ACTIVITY: Restate every record word for word, without the pictures.

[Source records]
# # #

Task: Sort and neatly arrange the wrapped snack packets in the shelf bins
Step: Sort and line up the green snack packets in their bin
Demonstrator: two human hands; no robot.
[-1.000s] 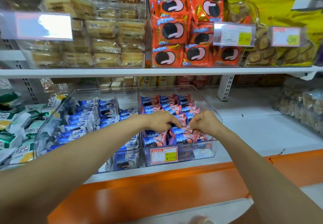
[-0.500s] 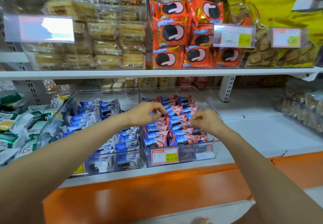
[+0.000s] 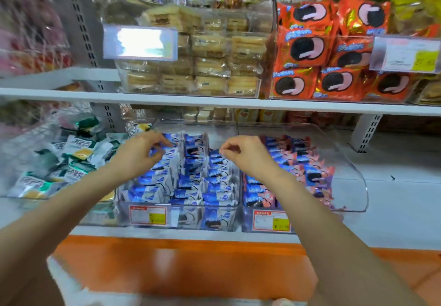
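Observation:
Blue wrapped snack packets (image 3: 191, 181) stand in rows in a clear bin (image 3: 181, 217) at the middle of the lower shelf. Pink wrapped packets (image 3: 310, 169) fill the clear bin (image 3: 350, 186) to its right. My left hand (image 3: 140, 155) is over the back left of the blue bin, its fingers and thumb curled round a blue packet there. My right hand (image 3: 245, 153) hovers above the blue bin's back right corner, fingers curled together, with nothing visible in them. The view is blurred by motion.
Green and white packets (image 3: 74, 160) lie loose in a bin at the left. The upper shelf (image 3: 71, 93) carries stacked pale cakes (image 3: 202, 67) and orange cookie packs (image 3: 329, 62). Bare white shelf (image 3: 401, 198) lies to the right, and an orange ledge (image 3: 181, 265) runs below.
Both hands have left the pink bin and moved left over the blue bin. The view has swung left with them.

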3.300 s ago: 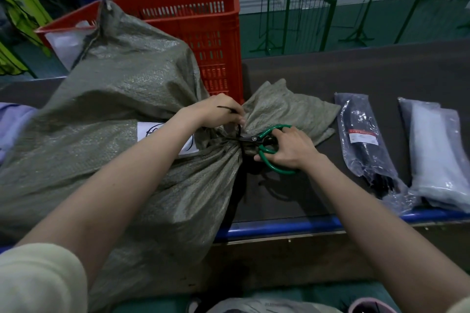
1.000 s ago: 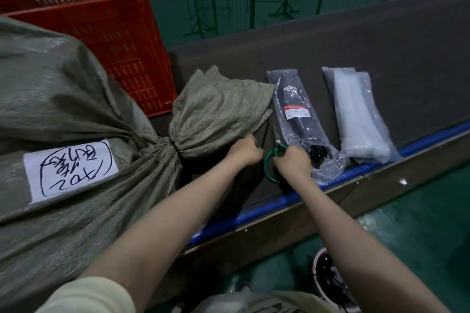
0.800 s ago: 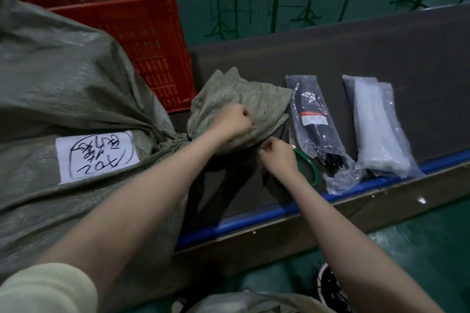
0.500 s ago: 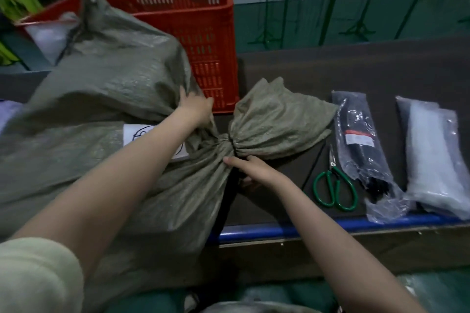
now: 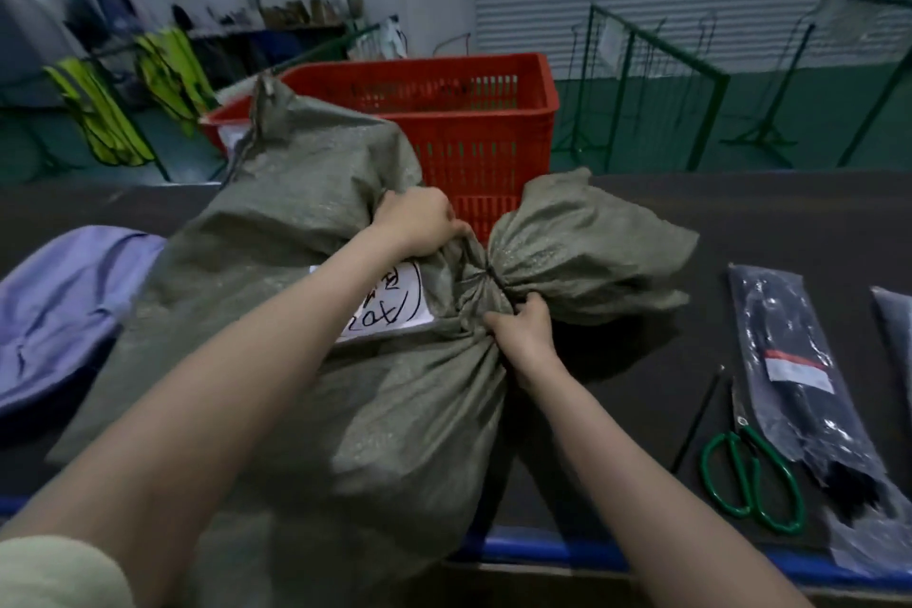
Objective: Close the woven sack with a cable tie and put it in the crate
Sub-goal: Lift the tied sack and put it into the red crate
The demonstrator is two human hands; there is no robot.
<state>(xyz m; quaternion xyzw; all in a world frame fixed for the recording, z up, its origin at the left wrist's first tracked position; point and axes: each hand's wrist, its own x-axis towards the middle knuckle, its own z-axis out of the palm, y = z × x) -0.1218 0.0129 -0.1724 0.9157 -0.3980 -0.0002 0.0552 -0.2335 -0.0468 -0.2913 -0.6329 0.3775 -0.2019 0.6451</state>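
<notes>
You are looking down at a dark table [image 5: 740, 222] where a large grey-green woven sack [image 5: 306, 212] lies on its side, filling the left and middle of the view. Its neck is cinched tight by a thin dark cable tie [image 5: 489, 273], with the loose mouth fanning out to the right of the tie. Your left hand [image 5: 419, 220] is closed on a fistful of sack cloth just left of the neck, on the upper side. Your right hand [image 5: 520, 326] is closed on the gathered cloth just below the tie. A white label [image 5: 390, 306] with handwritten marks sits on the sack, partly hidden by your left forearm. The red crate [image 5: 474, 114] stands directly behind the sack, touching or nearly touching it; I cannot tell which. To your right on the table lie green-handled scissors [image 5: 752, 476], a thin dark offcut strip [image 5: 696, 420] beside them, and a clear packet of black cable ties [image 5: 809, 390]. A lilac cloth [image 5: 64, 301] rests at the far left. Judging by the tied neck and the set-down scissors, the closing step looks finished and you are gripping to lift. The next move calls for raising a bulky, probably heavy sack over the crate's near wall, so expect the cloth to slip unless both grips stay firm.
</notes>
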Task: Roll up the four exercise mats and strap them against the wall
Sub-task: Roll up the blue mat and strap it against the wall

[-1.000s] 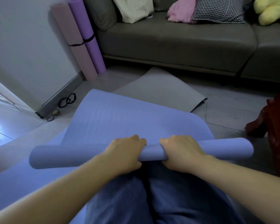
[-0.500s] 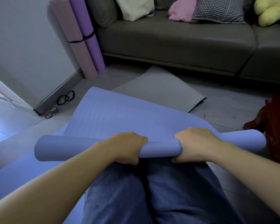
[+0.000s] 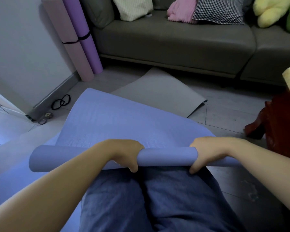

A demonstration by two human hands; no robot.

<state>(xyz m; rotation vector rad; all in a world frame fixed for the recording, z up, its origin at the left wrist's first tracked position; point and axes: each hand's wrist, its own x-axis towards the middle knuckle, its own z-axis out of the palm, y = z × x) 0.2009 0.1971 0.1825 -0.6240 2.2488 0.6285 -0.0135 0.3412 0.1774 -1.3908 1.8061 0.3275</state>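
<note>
Person's left hand (image 3: pixel 124 154) is gripping the rolled part of the blue mat (image 3: pixel 166 156), fingers curled over the top of the roll, thumb tucking under its near side. The right hand (image 3: pixel 206 153) is clamping the same roll just to the right, same wrap: fingers over, thumb under. Both grips are closed on the mat, hands apart, with a bare stretch of roll showing between them.

The roll is lying crosswise just in front of the person's legs (image 3: pixel 149 198) in blue trousers, its left end sticking out well past the left hand. The right end is hiding behind the right forearm. The unrolled rest of the blue mat is lying flat on the floor (image 3: pixel 224 111), running away from the person.

A grey mat (image 3: pixel 157 91) is lying flat beyond it, partly under the blue one, its far edge reaching the base of the sofa (image 3: pixel 174 42).

The pink rolled mat (image 3: pixel 69 42) and purple rolled mat (image 3: pixel 85 30) are leaning side by side, touching, against the wall (image 3: pixel 15 47) next to the sofa arm, one black strap (image 3: pixel 75 40) binding the pair. Some loose black straps (image 3: pixel 61 102) are lying on the floor by the skirting, small tape rolls (image 3: pixel 46 117) just beside them. A dark red wooden piece (image 3: pixel 274 121) is standing at far right. Cushions (image 3: pixel 218 10) are sitting on the sofa seat.
</note>
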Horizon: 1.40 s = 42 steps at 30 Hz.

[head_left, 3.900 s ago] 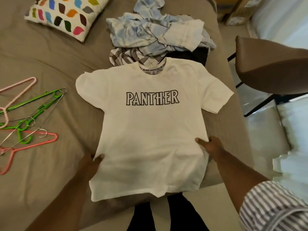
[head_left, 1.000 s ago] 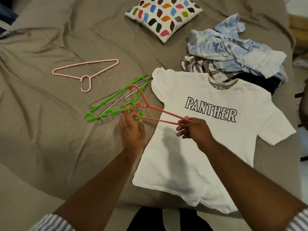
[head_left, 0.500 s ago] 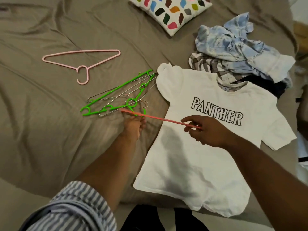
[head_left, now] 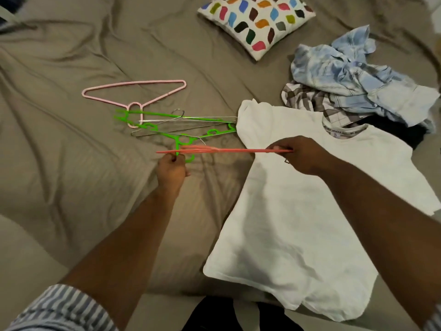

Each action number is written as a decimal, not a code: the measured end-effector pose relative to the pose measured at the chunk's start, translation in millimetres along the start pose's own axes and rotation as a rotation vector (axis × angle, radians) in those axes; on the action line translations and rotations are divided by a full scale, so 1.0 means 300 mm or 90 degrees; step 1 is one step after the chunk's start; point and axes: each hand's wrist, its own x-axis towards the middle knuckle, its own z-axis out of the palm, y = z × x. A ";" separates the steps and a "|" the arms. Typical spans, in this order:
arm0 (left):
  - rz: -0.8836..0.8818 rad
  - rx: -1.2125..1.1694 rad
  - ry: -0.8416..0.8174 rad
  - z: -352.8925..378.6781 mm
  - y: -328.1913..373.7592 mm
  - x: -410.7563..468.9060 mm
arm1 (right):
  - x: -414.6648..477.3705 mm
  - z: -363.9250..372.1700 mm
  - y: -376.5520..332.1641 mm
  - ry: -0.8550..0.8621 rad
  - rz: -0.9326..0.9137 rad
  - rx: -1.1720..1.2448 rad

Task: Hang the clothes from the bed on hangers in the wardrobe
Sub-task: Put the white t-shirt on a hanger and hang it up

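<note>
A white T-shirt point(head_left: 298, 223) lies flat on the brown bed point(head_left: 59, 163), its hem hanging over the near edge. Above it I hold a coral-red hanger point(head_left: 229, 150) seen edge-on, nearly level. My right hand point(head_left: 299, 152) pinches its right end over the shirt's chest. My left hand point(head_left: 172, 169) grips the hook of a green hanger point(head_left: 183, 142) that is tangled with the red one. A pile of other clothes point(head_left: 353, 84), blue, checked and dark, lies beyond the shirt's collar.
A pale pink hanger point(head_left: 133, 91) and a tangle of green and wire hangers point(head_left: 181, 125) lie left of the shirt. A white pillow with coloured patches point(head_left: 255, 17) sits at the far side of the bed.
Since smoothing the shirt I have picked up the red hanger. In the last second it has turned flat and edge-on and risen a little; my left hand has drawn the green hanger's hook nearer.
</note>
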 end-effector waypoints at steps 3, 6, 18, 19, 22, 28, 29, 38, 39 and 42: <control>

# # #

THE ANSWER:
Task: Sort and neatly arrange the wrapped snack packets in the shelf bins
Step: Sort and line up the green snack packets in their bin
Demonstrator: two human hands; no robot.
[-1.000s] 
[-0.500s] 
[+0.000s] 
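Observation:
Blue wrapped snack packets (image 3: 191, 181) stand in rows in a clear bin (image 3: 181, 217) at the middle of the lower shelf. Pink wrapped packets (image 3: 310, 169) fill the clear bin (image 3: 350, 186) to its right. My left hand (image 3: 140, 155) is over the back left of the blue bin, its fingers and thumb curled round a blue packet there. My right hand (image 3: 245, 153) hovers above the blue bin's back right corner, fingers curled together, with nothing visible in them. The view is blurred by motion.
Green and white packets (image 3: 74, 160) lie loose in a bin at the left. The upper shelf (image 3: 71, 93) carries stacked pale cakes (image 3: 202, 67) and orange cookie packs (image 3: 329, 62). Bare white shelf (image 3: 401, 198) lies to the right, and an orange ledge (image 3: 181, 265) runs below.
Both hands have left the pink bin and moved left over the blue bin. The view has swung left with them.
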
3.300 s ago: 
1.000 s ago: 
0.800 s ago: 
0.500 s ago: 
now: 
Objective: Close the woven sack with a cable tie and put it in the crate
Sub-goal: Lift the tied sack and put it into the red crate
The demonstrator is two human hands; there is no robot.
<state>(xyz m; quaternion xyzw; all in a world frame fixed for the recording, z up, its origin at the left wrist's first tracked position; point and axes: each hand's wrist, its own x-axis towards the middle knuckle, its own z-axis out of the palm, y = z × x) -0.1218 0.0129 -0.1724 0.9157 -0.3980 -0.0002 0.0552 -0.2335 -0.0468 -0.2913 -0.6329 0.3775 -0.2019 0.6451</state>
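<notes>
You are looking down at a dark table [image 5: 740, 222] where a large grey-green woven sack [image 5: 306, 212] lies on its side, filling the left and middle of the view. Its neck is cinched tight by a thin dark cable tie [image 5: 489, 273], with the loose mouth fanning out to the right of the tie. Your left hand [image 5: 419, 220] is closed on a fistful of sack cloth just left of the neck, on the upper side. Your right hand [image 5: 520, 326] is closed on the gathered cloth just below the tie. A white label [image 5: 390, 306] with handwritten marks sits on the sack, partly hidden by your left forearm. The red crate [image 5: 474, 114] stands directly behind the sack, touching or nearly touching it; I cannot tell which. To your right on the table lie green-handled scissors [image 5: 752, 476], a thin dark offcut strip [image 5: 696, 420] beside them, and a clear packet of black cable ties [image 5: 809, 390]. A lilac cloth [image 5: 64, 301] rests at the far left. Judging by the tied neck and the set-down scissors, the closing step looks finished and you are gripping to lift. The next move calls for raising a bulky, probably heavy sack over the crate's near wall, so expect the cloth to slip unless both grips stay firm.
</notes>
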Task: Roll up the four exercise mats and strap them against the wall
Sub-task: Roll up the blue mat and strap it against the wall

[-1.000s] 
[-0.500s] 
[+0.000s] 

A demonstration by two human hands; no robot.

<state>(xyz m; rotation vector rad; all in a world frame fixed for the recording, z up, its origin at the left wrist's first tracked position; point and axes: each hand's wrist, its own x-axis towards the middle knuckle, its own z-axis out of the palm, y = z × x) 0.2009 0.1971 0.1825 -0.6240 2.2488 0.6285 -0.0135 0.3412 0.1774 -1.3908 1.8061 0.3275</state>
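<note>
Person's left hand (image 3: pixel 124 154) is gripping the rolled part of the blue mat (image 3: pixel 166 156), fingers curled over the top of the roll, thumb tucking under its near side. The right hand (image 3: pixel 206 153) is clamping the same roll just to the right, same wrap: fingers over, thumb under. Both grips are closed on the mat, hands apart, with a bare stretch of roll showing between them.

The roll is lying crosswise just in front of the person's legs (image 3: pixel 149 198) in blue trousers, its left end sticking out well past the left hand. The right end is hiding behind the right forearm. The unrolled rest of the blue mat is lying flat on the floor (image 3: pixel 224 111), running away from the person.

A grey mat (image 3: pixel 157 91) is lying flat beyond it, partly under the blue one, its far edge reaching the base of the sofa (image 3: pixel 174 42).

The pink rolled mat (image 3: pixel 69 42) and purple rolled mat (image 3: pixel 85 30) are leaning side by side, touching, against the wall (image 3: pixel 15 47) next to the sofa arm, one black strap (image 3: pixel 75 40) binding the pair. Some loose black straps (image 3: pixel 61 102) are lying on the floor by the skirting, small tape rolls (image 3: pixel 46 117) just beside them. A dark red wooden piece (image 3: pixel 274 121) is standing at far right. Cushions (image 3: pixel 218 10) are sitting on the sofa seat.
</note>
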Horizon: 1.40 s = 42 steps at 30 Hz.

[head_left, 3.900 s ago] 
[head_left, 1.000 s ago] 
[head_left, 0.500 s ago] 
[head_left, now] 

Each action number is written as a decimal, not a code: the measured end-effector pose relative to the pose measured at the chunk's start, translation in millimetres along the start pose's own axes and rotation as a rotation vector (axis × angle, radians) in those axes; on the action line translations and rotations are divided by a full scale, so 1.0 means 300 mm or 90 degrees; step 1 is one step after the chunk's start; point and axes: each hand's wrist, its own x-axis towards the middle knuckle, its own z-axis out of the palm, y = z × x. A ";" separates the steps and a "|" the arms. Typical spans, in this order:
arm0 (left):
  - rz: -0.8836..0.8818 rad
  - rx: -1.2125..1.1694 rad
  - ry: -0.8416..0.8174 rad
  - z: -352.8925..378.6781 mm
  - y: -328.1913..373.7592 mm
  - x: -410.7563..468.9060 mm
arm1 (right):
  - x: -414.6648..477.3705 mm
  - z: -363.9250..372.1700 mm
  - y: -376.5520..332.1641 mm
  - ry: -0.8550..0.8621 rad
  - rz: -0.9326..0.9137 rad
  - rx: -1.1720..1.2448 rad

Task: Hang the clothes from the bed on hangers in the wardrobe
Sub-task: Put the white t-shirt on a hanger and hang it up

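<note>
A white T-shirt point(head_left: 298, 223) lies flat on the brown bed point(head_left: 59, 163), its hem hanging over the near edge. Above it I hold a coral-red hanger point(head_left: 229, 150) seen edge-on, nearly level. My right hand point(head_left: 299, 152) pinches its right end over the shirt's chest. My left hand point(head_left: 172, 169) grips the hook of a green hanger point(head_left: 183, 142) that is tangled with the red one. A pile of other clothes point(head_left: 353, 84), blue, checked and dark, lies beyond the shirt's collar.
A pale pink hanger point(head_left: 133, 91) and a tangle of green and wire hangers point(head_left: 181, 125) lie left of the shirt. A white pillow with coloured patches point(head_left: 255, 17) sits at the far side of the bed.
Since smoothing the shirt I have picked up the red hanger. In the last second it has turned flat and edge-on and risen a little; my left hand has drawn the green hanger's hook nearer.
</note>
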 end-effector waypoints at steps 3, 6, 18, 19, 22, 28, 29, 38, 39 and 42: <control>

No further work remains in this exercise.